Those of our readers, and there are many, who are interested in the preservation of such windmills as still remain in the County, must have been heartened by the recent decision of the West Sussex County Council. Windmills of the ancient type, post, tower, or smock, are of no economic value to-day, and naturally they stood in positions where the wear and tear of weather was exceptional. If they are to be preserved as historical relics, the repair bill will be little less than in the days when they "earned their keep." In fact, only a Local Authority can afford to-day to undertake their preservation. The West Sussex County Council has recently mapped those in its area which remain in whole or in part, some 26 in all. There are none, rather curiously, north and west of a line through East Worthing  - Halnaker - Wisborough Green - Ifield, except West Ashling which was mainly a water mill. Of these the County Council have concerned themselves with the preservation of three: Halnaker, tower; Shipley, smock; and High Salvington, post; one example of each type. 

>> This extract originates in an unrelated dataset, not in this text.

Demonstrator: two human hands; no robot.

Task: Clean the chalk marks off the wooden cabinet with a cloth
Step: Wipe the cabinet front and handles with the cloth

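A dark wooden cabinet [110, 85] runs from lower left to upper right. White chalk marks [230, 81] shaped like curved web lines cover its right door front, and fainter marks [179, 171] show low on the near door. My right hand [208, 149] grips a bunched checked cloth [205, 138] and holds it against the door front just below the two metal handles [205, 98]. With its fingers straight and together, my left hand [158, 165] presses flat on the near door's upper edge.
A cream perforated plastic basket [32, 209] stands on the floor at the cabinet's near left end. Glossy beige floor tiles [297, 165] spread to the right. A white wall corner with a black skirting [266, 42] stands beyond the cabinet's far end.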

But the County Council's decision stirred local pride in Worthing. High Salvington is in the borough, and the Borough Council readily agreed to pay the price of preservation of the mill. The County as readily agreed. But will Worthing's action prove a spur also to East Sussex? 

Other Local Authorities do their share. Brighton has one, Hove has one. We do not know at the moment who is responsible for the famous Jack and Jill at Clayton, but we are pretty sure it is not the East Sussex County Council. Are they on Crown land? No doubt many of our readers will tell us. But we are quite sure that if they begin to tumble down there would be a unanimous howl from all parts of Sussex. Years ago Oldland Mill at Keymer was left to the Sussex Archaeological Trust, who only accepted it on condition that they were not to be responsible for upkeep. The Sussex Archaeological Society has been exploring all avenues and leaving no stones unturned, just like the Cabinet ministers, but with little success so far, unless the West Sussex action is due to their influence. The Pilgrim Trust would have made a grant for repair, if a local Committee would have undertaken upkeep, but local effort has tried and failed. Neither the Society nor the Trust has funds to spare in these days. 

Then there is Winchelsea, which Mr. Anthony Freeman can no longer maintain, as we have lately heard. In fact, the private owner and the local voluntary society are no longer in a position to continue to undertake unremunerative burdens of this kind. West Sussex and the Boroughs have set a good example. To use still one more cliche - verb. sap.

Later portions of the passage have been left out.